Publisher: Violette Editions, London
Dimensions: 11.5 x 10 inches
Concept by Sarah Jones
Edited by Robert Violette
Essay by Brian Dillon
Text by David Campany
Interview of Sarah Jones by A. M. Homes
Designed by William Hall
The first major monograph on this artist features essays by Brian Dillon and David Campany, as well as a conversation between the artist and A. M. Homes, which first appeared in frieze magazine in 2008.

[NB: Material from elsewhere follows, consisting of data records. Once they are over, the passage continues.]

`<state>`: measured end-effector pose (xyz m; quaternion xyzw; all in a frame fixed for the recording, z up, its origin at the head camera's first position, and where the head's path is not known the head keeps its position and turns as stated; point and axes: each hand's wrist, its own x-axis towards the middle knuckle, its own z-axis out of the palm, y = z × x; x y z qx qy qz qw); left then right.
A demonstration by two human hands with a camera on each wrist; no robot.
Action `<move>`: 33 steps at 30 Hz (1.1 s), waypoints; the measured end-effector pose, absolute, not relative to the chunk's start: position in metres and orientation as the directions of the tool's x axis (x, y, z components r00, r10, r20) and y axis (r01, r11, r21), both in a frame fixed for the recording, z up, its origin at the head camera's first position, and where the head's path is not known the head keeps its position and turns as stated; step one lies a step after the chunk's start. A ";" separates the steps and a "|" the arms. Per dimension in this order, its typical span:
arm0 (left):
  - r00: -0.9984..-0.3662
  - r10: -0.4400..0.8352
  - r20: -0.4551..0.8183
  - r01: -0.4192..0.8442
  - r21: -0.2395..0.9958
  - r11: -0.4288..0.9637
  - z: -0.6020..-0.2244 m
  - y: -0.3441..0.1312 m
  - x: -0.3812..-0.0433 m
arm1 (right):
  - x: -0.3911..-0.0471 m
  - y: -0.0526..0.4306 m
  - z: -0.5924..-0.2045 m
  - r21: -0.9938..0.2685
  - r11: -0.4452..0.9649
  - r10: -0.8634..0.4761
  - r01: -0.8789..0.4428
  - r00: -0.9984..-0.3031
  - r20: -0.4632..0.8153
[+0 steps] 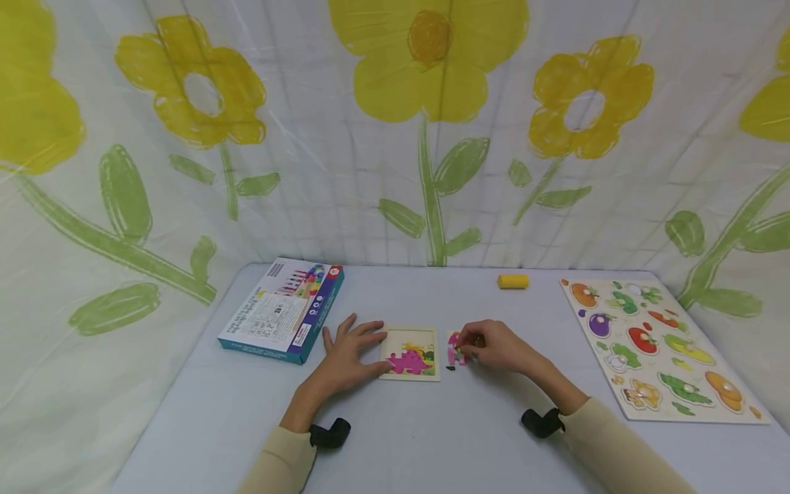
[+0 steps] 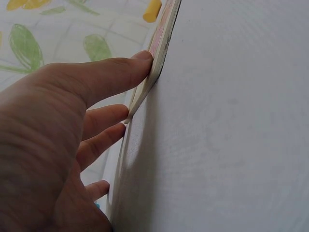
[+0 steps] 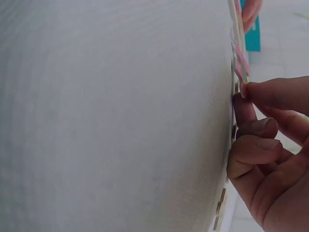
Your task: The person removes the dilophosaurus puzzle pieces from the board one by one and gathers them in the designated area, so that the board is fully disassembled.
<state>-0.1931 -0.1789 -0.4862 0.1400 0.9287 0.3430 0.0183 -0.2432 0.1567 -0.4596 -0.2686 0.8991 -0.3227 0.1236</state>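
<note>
A square wooden puzzle tray (image 1: 439,357) lies flat on the table, partly filled with pieces showing a pink dinosaur. My left hand (image 1: 349,353) is spread at its left side, the thumb resting on the lower left edge and the fingertips near the upper left; in the left wrist view, the thumb (image 2: 111,75) touches the tray's edge (image 2: 157,67). Right of the tray, my right hand (image 1: 496,345) pinches a pink puzzle piece (image 3: 243,67) between thumb and index finger, tilted up off the table. Other pink puzzle pieces (image 1: 452,339) lie beside it, partly hidden by the fingers.
A white and blue box (image 1: 278,312) lies at the back left. At the right is a wooden vegetable peg board (image 1: 636,374). A yellow cylinder (image 1: 513,281) lies near the table's back edge, in front of a flower-printed curtain (image 1: 321,178).
</note>
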 end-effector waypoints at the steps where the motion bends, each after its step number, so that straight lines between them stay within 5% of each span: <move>1: -0.960 0.273 0.062 0.248 0.642 0.725 -0.486 -0.179 -0.193 | -0.243 0.157 -0.460 -0.646 0.648 -0.563 -0.404 -0.825 -0.049; 33: -0.961 0.272 0.049 0.240 0.634 0.735 -0.484 -0.178 -0.192 | -0.243 0.154 -0.454 -0.646 0.615 -0.596 -0.452 -0.803 -0.004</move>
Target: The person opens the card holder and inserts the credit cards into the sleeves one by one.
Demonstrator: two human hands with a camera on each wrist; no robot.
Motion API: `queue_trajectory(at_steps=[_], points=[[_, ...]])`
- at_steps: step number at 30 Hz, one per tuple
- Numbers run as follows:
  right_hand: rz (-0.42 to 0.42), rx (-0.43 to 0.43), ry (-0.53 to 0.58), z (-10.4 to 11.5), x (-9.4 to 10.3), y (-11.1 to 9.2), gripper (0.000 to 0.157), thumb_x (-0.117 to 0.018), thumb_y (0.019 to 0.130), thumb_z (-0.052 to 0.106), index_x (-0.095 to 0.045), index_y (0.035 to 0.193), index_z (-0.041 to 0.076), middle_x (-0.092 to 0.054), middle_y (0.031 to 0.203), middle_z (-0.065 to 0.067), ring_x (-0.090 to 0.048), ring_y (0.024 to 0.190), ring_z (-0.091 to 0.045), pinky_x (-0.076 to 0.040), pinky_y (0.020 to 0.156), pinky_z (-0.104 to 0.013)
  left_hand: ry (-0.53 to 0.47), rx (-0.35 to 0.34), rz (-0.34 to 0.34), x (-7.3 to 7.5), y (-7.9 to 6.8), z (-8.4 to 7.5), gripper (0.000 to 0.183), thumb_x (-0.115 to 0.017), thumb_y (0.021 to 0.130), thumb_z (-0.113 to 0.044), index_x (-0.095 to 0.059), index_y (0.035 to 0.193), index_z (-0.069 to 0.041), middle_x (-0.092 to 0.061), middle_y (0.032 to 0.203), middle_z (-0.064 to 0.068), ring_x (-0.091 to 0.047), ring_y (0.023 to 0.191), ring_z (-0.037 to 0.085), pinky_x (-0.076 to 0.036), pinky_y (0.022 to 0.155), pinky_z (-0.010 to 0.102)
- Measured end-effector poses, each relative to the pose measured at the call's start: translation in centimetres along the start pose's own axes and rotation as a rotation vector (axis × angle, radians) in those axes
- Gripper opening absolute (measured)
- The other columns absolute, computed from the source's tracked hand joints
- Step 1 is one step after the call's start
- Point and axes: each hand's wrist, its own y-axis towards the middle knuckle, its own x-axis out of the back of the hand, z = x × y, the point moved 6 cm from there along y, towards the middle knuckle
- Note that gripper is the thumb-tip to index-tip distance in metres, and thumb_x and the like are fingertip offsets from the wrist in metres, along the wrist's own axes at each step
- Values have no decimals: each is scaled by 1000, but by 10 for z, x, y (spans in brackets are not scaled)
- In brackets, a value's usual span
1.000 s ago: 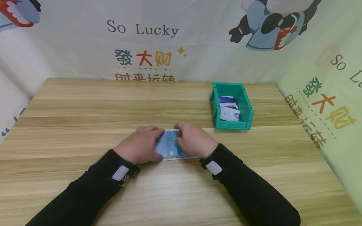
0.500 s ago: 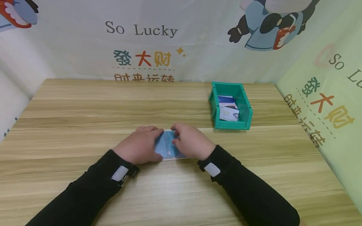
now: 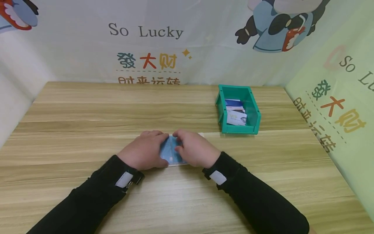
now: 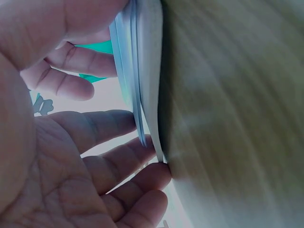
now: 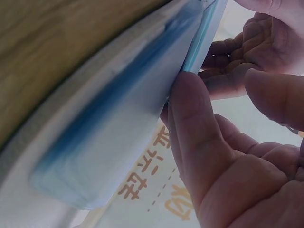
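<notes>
A light-blue booklet (image 3: 168,152) with a white lower layer lies in front of me, partly hidden by both hands. My left hand (image 3: 144,150) grips its left end, thumb at the near edge and fingers at the far edge. In the left wrist view, thin leaves (image 4: 135,71) stand slightly apart from the thicker white layer (image 4: 151,61). My right hand (image 3: 197,148) is over the right part, with its thumb and index finger apart. In the right wrist view a fingertip touches the edge of a bowed white-and-blue leaf (image 5: 118,128); the thumb is away from it.
A green bin (image 3: 241,130) stands behind and right of the booklet, with several cards (image 3: 236,117) in it. The wood-grain table (image 3: 87,107) meets a printed cloth backdrop (image 3: 204,61) at the back and a similar cloth on the right.
My right hand has slid slightly left over the booklet, and less blue shows between the hands. The left hand has stayed in place.
</notes>
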Motion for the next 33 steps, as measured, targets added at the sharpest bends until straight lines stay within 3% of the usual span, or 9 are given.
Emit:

Sarah Jones's photographs address established pictorial genres and our associated expectations by paring back space, subject and gesture. This book brings together work from a 15-year period, including many pieces never previously published, and looks at the themes and concerns that have remained constants in her work. The sequence of images chosen and arranged by the artist specifically for this publication is informed by Jones's interest in how we see and represent her chosen subjects, using tropes from the stereograph, the double, the still life and portraiture.
Jones first gained notice in the late 1990s for her photographs taken in psychoanalysts’ consulting rooms. These provocative sites have been explored through her practice over the years, in particular the couches that, in Jones’s images, show visible signs of the imprint of the patients who had reclined upon them during consultation. Her well-known later studies of adolescent girls uncomfortably caught in the flash of the camera in domestic settings draw attention to the staged relationship between model, photographer and location. Recent diptychs of horses and rose bushes refer to the viewing of early stereographic prints and explore the potential for photography to reveal uncanny perspectives on a subject. In The Rose Gardens series, Jones photographs the front and back of rose bushes in public gardens so that viewers can contemplate both viewpoints simultaneously.
Jones's overarching imperative is to look at subjects stripped back to an emotional truth. The imprints on the couches, the view of the roses that are beginning to wilt and the glazed look in the eyes of her models all investigate ideas of beauty and ritualized everyday gesture.